Alexandre Nascimento
Na riqueza da tradição das religiões de matriz africana, a religião do Candomblé comemora hoje (2), o Dia de Iemanjá. Assim como na religião da Umbanda, que celebra a orixá feminina no dia 8 de dezembro, a data representa um espetáculo de devoção, cores vibrantes e respeito pelas águas que guardam histórias ancestrais, que reúnem fieis em terreiros, mares e rios para homenagear a Rainha do Mar, como ela também é conhecida.
“Iemanjá é um orixá feminina, que faz parte do panteão divino dos povos Iorubás, a mãe de quase todos os orixás, a padroeira dos pescadores. Por ser rainha do mar, exerce o poder, na crença das religiões de matriz africana, sobre quem vive no mar decidindo se as águas permanecerão calmas ou turbulentas”, disse Márcio Neco, historiador e cientista da religião.
Na realidade, essa celebração anual é marcada historicamente pelo sincretismo religioso, que coincide com as comemorações do Dia de Nossa Senhora dos Navegantes na tradição católica. “No período da escravização, os escravizados eram proibidos a cultuar seus orixás, eram até obrigados a se batizar e adotar nomes cristãos. Nesse contexto, eles disfarçavam que cultuavam os santos católicos, enquanto que celebravam no íntimo suas divindades”, explicou Márcio Neco.
Mas, diante dos processos de mudança, os candomblecistas não precisam mais do sincretismo para continuar a manifestar a sua fé. Atualmente, apesar dos casos de intolerância religiosa, os cultos a Iemanjá mantém seus cultos e ritos, como vestir branco, realizar procissões, levar oferendas às águas como flores, jóias, perfumes e comidas.
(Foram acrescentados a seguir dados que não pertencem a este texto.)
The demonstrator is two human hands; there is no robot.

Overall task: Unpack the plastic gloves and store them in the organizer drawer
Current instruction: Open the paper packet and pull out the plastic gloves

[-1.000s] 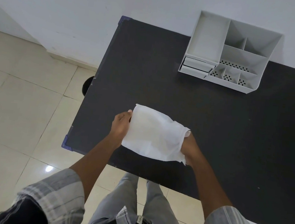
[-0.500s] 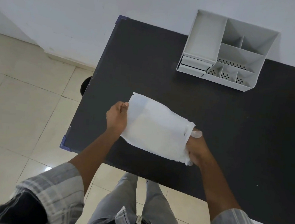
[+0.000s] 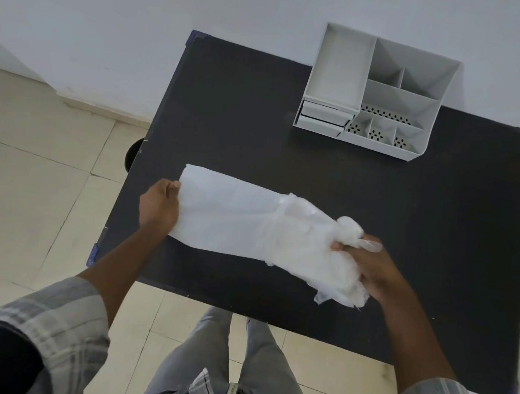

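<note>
Head | left hand [image 3: 158, 207] pinches packet [image 3: 219, 215]; right hand [image 3: 369, 266] grips gloves [image 3: 316, 252], seemingly half out

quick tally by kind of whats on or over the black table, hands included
hands: 2, left hand and right hand
white packet: 1, held at its end by the left hand
bunch of plastic gloves: 1, partly out of the packet, gripped by the right hand
grey organizer: 1, drawers shut
total: 5, all on or above the black table
</note>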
“Dentro da crença deles, se essas oferendas não afundarem ou voltarem para a margem, indica que Iemanjá não recebeu. Isso faz com que o fiel faça uma reflexão sobre, porque sua oferenda não foi recebida”, declarou o cientista da religião.
Na realidade, em alguns locais do Brasil a festa à Iemanjá acontece em datas diferentes ao do Candomblé, como em 8 de dezembro pelos umbandistas, que possuem o mesmo contexto do sincretismo e rituais, assim como costumes já consolidados, inclusive entre pessoas que não se denominam das religiões de matriz africana. “Para ambas as religiões, o culto sempre representa a associação às águas, numa relação que faz com que umbandistas participem das celebrações dos candomblecistas e vice-versa. Costumes já enraizados, como no dia 31 de dezembro, quando pessoas vestem brancos, pulam ondas, algumas sem saber que são rituais ligados à Iemanjá”, destacou Márcio Neco.
Mas, apesar de estar livre do sincretismo religioso, que era uma forma de impedir a liberdade dos escravizados, a intolerância religiosa ainda é constante contra as religiões de matriz africana, embora seja crime de racismo religioso e que se equipara aos crimes de injúria racial e racismo. “Acontece, mas a celebração deve ser sempre uma forma de protesto e resistência à intolerância religiosa”, concluiu o Márcio Neco.
O culto à Iemanjá também é consolidado em Belém, por exemplo, uma imagem de 12 metros da orixá foi erguida na entrada do Espaço Afro-religioso Mãe Dinair – Terreiro São Sebastião e Toya Jarina, na avenida Augusto Montenegro, próximo ao estádio Mangueirão, em novembro do ano passado. Segundo a direção do espaço, o monumento de Iemanjá estará aberto à visitação durante o dia e as 20 horas terá início o ritual de celebração da rainha do mar.